Dataset extract.
☆ ☆ ☆ ☆ ☆ ☆ ☆
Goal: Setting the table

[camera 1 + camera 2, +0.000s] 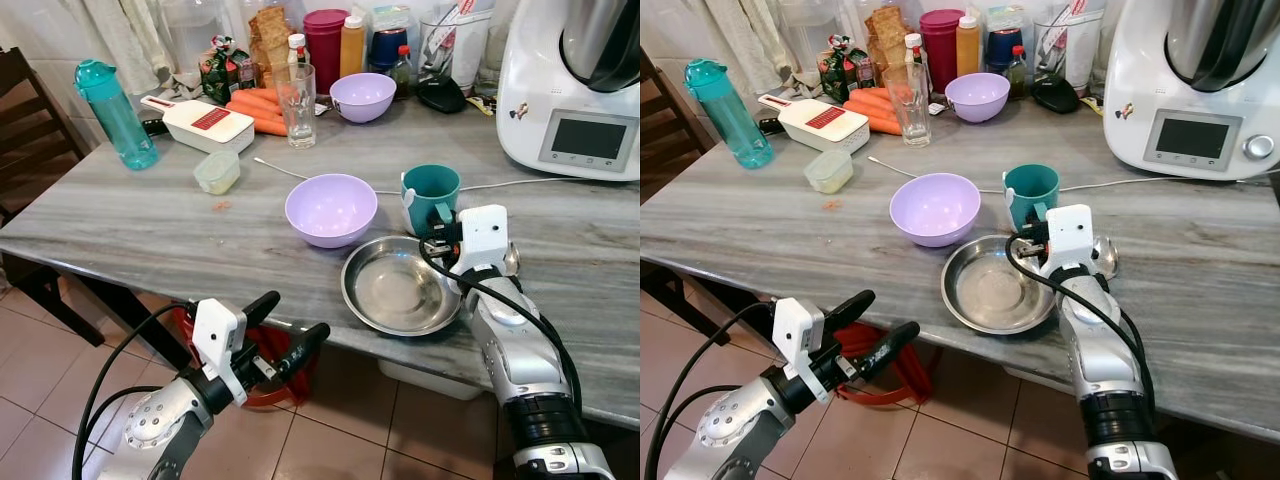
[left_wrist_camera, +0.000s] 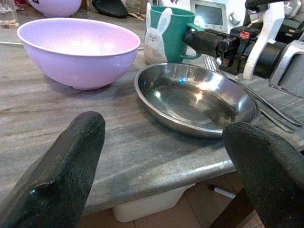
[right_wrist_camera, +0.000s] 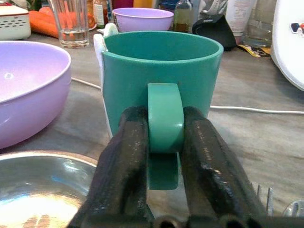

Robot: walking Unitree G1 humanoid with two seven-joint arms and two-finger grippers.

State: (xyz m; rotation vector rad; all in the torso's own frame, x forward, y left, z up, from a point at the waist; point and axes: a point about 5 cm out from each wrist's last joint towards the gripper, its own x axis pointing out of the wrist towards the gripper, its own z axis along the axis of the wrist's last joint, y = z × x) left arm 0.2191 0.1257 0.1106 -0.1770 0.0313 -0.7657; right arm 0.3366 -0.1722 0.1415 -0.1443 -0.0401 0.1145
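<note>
Right gripper (image 3: pixel 164 137) is pinching the handle of the teal mug (image 1: pixel 432 197), fingers pressed to both sides of it; the mug stands upright on the table (image 1: pixel 120 215), toward the middle. Just in front sits the steel plate (image 1: pixel 400 286) at the near edge, a lilac bowl (image 1: pixel 331 209) beside it on the left. Cutlery (image 2: pixel 266 102) lies by the right arm. A white cable (image 1: pixel 530 182) runs behind the mug. No readable writing. Left gripper (image 1: pixel 285 325) hangs spread, below the near edge.
</note>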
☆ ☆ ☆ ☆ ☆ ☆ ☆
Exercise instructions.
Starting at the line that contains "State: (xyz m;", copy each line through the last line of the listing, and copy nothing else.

Completed task.
State: (xyz m; rotation vector rad; all in the torso's own frame, x forward, y left, z up, from a point at the waist; point and axes: a point about 5 cm out from each wrist's last joint towards the gripper, its own x axis pointing out of the wrist towards the gripper, its own z axis along the axis of the wrist's last joint, y = z × x) left arm 0.2191 0.1257 0.1106 -0.1770 0.0313 -0.7657; right arm 0.3366 -0.1722 0.1415 -0.1443 -0.0401 0.1145
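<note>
Right gripper (image 3: pixel 164 137) is pinching the handle of the teal mug (image 1: pixel 432 197), fingers pressed to both sides of it; the mug stands upright on the table (image 1: pixel 120 215), toward the middle. Just in front sits the steel plate (image 1: pixel 400 286) at the near edge, a lilac bowl (image 1: pixel 331 209) beside it on the left. Cutlery (image 2: pixel 266 102) lies by the right arm. A white cable (image 1: pixel 530 182) runs behind the mug. No readable writing. Left gripper (image 1: pixel 285 325) hangs spread, below the near edge.
</note>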

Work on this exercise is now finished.